■ **Activity**:
What do the lines say from the start of the entries through the one containing "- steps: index"? Repeat them exactly.

(Stored data Opens)

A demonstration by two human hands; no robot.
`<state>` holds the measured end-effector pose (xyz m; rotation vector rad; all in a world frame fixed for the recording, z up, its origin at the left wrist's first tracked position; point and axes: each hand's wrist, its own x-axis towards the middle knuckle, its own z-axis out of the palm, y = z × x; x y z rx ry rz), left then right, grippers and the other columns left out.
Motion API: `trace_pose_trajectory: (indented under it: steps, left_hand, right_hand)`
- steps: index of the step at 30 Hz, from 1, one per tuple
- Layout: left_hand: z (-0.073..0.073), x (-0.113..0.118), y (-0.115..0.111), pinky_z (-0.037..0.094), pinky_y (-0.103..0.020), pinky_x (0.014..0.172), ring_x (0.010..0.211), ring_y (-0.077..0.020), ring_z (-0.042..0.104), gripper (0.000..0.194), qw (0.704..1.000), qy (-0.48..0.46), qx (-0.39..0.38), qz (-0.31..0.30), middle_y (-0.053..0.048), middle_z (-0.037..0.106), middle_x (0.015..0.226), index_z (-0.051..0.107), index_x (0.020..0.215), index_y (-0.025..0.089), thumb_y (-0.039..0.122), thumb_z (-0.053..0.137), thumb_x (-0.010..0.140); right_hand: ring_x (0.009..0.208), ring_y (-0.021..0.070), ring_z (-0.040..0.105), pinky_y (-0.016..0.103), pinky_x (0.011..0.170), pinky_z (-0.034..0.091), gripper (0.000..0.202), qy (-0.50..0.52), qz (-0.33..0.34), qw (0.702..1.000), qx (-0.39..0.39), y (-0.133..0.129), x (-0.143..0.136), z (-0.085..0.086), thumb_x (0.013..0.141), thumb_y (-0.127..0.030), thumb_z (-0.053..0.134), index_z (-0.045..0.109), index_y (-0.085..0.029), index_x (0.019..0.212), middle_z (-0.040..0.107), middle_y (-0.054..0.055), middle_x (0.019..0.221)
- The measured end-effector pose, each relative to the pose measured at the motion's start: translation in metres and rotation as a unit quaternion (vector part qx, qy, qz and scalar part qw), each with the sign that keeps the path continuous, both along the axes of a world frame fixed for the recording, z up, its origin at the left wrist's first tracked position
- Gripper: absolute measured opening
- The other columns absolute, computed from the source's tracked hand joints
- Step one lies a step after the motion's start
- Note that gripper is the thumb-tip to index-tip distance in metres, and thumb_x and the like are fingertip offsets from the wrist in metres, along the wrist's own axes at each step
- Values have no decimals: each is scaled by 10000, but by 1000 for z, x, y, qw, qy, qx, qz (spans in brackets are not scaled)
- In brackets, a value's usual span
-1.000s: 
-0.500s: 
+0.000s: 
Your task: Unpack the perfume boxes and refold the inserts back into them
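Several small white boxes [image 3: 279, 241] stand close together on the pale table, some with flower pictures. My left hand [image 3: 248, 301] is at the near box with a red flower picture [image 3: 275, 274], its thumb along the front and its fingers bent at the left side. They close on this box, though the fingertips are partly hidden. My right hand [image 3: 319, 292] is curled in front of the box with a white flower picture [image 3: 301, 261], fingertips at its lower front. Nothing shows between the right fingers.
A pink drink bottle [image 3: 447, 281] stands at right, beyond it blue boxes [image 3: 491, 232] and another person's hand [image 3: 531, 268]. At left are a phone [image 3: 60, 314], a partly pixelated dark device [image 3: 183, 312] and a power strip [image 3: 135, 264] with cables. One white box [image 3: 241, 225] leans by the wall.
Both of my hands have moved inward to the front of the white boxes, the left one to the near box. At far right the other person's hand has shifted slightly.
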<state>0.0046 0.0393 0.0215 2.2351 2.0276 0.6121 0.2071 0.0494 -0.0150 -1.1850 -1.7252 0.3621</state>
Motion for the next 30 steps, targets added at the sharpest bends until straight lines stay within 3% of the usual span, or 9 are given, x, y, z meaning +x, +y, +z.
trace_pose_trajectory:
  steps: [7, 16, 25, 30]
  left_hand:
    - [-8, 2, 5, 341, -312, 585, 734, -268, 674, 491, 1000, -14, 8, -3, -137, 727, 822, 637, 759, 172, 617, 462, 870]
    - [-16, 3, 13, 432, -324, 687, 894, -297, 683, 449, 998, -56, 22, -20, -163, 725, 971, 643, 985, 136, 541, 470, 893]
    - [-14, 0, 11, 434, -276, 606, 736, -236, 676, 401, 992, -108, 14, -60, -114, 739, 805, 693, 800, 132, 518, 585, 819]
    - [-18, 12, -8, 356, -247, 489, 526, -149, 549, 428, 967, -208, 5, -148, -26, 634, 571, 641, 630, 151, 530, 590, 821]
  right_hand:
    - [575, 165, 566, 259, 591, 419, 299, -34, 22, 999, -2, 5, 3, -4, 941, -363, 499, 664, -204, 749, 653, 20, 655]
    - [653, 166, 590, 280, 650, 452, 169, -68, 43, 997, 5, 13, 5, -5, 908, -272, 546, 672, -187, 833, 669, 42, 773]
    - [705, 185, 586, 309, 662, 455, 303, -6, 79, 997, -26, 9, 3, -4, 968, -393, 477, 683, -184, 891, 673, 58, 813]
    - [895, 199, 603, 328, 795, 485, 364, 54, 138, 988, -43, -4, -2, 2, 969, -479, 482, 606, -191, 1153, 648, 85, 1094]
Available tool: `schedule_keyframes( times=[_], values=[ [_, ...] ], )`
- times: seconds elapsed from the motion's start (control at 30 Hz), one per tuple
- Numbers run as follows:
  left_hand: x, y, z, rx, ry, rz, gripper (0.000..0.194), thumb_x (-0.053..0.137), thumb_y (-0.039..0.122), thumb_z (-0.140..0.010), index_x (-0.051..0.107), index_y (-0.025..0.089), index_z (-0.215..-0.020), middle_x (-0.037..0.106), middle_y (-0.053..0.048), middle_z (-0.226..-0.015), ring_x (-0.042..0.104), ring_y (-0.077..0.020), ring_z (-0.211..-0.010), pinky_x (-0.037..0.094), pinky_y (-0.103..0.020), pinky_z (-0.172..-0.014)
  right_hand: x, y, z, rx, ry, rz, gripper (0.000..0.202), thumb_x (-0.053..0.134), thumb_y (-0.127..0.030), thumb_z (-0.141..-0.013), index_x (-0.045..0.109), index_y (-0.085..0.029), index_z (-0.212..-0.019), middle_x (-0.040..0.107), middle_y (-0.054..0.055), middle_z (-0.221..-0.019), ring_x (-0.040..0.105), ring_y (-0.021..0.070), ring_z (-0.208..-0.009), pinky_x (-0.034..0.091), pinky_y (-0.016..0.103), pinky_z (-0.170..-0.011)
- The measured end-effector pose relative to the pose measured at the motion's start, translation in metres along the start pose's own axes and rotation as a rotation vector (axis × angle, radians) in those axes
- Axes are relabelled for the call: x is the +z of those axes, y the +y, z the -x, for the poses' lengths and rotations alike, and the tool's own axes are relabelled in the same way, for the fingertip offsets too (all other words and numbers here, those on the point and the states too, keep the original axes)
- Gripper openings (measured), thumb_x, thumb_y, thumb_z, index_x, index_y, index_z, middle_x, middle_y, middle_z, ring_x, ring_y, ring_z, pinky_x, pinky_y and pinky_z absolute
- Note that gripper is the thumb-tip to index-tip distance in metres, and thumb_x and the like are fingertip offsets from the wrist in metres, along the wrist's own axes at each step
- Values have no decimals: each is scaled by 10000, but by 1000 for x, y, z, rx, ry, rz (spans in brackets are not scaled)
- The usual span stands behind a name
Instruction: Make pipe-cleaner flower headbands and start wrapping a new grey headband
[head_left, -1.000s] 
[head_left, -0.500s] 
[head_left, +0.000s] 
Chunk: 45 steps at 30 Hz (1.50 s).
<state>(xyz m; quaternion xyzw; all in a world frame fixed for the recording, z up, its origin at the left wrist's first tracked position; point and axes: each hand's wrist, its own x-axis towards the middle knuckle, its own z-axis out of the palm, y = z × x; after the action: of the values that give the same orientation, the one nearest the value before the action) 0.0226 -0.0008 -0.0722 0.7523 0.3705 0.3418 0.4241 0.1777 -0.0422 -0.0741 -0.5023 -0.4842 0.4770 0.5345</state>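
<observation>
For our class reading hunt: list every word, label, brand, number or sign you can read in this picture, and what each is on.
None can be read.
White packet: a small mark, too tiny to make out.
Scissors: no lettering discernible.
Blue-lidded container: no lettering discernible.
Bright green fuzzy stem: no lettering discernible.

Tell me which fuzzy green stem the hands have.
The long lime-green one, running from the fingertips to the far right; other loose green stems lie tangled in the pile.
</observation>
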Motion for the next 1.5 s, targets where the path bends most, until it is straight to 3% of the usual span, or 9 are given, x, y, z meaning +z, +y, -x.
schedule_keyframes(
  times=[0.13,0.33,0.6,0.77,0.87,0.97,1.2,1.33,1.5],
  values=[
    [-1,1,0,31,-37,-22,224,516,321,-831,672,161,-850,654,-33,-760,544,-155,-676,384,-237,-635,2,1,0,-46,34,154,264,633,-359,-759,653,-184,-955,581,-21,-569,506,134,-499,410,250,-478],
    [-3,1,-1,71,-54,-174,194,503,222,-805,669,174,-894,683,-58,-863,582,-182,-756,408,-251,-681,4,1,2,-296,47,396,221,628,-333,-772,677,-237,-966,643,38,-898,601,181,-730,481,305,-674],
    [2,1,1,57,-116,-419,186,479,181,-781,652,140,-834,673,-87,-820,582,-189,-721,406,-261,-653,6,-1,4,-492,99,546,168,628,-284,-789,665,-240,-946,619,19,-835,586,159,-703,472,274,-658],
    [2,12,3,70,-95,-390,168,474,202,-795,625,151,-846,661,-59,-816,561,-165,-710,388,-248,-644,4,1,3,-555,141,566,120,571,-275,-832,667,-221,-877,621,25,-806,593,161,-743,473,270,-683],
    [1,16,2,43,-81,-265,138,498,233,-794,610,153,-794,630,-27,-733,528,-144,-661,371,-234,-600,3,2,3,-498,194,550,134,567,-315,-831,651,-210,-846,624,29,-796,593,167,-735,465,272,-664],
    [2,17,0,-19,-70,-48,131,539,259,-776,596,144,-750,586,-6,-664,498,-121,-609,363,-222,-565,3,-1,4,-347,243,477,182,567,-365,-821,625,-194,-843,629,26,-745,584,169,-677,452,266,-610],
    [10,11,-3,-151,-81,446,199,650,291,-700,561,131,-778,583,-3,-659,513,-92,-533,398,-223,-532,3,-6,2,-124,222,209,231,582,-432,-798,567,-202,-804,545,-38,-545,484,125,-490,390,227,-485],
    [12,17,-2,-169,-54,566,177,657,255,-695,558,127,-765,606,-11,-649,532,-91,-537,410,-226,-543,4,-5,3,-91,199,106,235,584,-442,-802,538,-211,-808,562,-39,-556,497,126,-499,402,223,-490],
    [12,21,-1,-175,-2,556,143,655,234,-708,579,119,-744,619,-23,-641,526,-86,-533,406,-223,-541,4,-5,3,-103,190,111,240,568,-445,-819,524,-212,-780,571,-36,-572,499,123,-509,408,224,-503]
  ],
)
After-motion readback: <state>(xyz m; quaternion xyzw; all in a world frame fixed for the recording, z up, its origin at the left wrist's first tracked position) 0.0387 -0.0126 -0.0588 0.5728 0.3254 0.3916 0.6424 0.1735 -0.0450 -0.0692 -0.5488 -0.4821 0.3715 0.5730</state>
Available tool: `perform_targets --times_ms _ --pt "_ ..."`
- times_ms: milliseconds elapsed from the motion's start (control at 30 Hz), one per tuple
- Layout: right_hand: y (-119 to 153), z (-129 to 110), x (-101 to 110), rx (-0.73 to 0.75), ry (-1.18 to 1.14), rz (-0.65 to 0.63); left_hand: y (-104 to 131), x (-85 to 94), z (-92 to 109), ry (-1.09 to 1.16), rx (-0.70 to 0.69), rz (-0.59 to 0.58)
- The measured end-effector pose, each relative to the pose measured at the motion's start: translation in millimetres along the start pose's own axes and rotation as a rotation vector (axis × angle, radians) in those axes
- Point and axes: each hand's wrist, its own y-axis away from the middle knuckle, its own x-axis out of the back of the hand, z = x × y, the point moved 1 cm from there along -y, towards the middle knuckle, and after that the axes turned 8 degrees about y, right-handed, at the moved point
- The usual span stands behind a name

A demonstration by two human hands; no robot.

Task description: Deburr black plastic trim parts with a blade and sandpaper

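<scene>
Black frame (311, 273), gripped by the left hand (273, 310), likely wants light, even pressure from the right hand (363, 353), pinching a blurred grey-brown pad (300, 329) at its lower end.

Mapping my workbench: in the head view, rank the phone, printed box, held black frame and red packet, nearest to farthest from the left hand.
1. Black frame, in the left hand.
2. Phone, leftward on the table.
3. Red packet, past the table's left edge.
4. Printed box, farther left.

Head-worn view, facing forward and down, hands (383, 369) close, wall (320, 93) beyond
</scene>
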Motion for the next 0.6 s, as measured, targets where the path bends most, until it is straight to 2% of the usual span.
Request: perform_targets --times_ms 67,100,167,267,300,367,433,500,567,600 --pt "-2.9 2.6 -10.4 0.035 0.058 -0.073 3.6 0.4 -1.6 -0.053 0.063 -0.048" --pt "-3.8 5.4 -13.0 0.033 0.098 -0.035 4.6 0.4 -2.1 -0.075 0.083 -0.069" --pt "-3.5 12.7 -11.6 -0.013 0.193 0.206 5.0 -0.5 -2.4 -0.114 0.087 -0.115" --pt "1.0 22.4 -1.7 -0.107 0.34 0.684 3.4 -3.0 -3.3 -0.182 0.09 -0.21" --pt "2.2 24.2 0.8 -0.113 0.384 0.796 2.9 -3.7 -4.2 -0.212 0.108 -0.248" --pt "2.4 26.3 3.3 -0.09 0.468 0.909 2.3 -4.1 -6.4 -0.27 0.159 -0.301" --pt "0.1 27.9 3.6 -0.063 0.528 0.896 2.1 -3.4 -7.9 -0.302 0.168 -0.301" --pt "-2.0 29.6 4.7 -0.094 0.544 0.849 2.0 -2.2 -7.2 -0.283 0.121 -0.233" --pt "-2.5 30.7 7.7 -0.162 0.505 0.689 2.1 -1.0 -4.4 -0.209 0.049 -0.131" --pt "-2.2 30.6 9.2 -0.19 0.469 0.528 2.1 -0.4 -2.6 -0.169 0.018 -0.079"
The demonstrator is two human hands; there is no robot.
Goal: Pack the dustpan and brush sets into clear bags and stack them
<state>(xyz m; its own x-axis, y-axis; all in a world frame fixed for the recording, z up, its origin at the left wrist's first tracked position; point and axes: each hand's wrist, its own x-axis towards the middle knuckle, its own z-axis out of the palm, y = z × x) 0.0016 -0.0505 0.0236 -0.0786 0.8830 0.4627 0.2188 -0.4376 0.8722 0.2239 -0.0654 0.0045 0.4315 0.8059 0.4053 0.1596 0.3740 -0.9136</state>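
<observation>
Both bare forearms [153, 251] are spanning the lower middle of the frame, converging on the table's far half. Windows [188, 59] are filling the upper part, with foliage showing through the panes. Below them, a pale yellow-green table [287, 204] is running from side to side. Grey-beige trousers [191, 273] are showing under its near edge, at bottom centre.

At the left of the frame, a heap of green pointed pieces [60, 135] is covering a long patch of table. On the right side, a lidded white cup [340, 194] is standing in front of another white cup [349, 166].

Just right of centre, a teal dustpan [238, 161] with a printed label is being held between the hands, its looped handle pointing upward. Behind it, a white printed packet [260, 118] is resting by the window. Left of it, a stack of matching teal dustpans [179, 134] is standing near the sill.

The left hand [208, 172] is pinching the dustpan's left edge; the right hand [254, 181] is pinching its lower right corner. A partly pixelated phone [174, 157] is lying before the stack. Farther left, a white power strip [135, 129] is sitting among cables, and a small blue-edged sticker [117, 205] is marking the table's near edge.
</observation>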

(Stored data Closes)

■ **Your response**:
A demonstration by two human hands; no robot.
`<state>` holds the measured end-effector pose (xyz m; rotation vector rad; all in a world frame fixed for the recording, z up, its origin at the left wrist's first tracked position; point and axes: each hand's wrist, its own x-axis towards the middle knuckle, its own z-axis out of the palm, y = z × x; x y z rx ry rz), left then right, grippers and the other columns left out.
Motion API: `trace_pose_trajectory: (indented under it: steps, left_hand, right_hand)`
- steps: index of the step at 30 Hz, from 1, one per tuple

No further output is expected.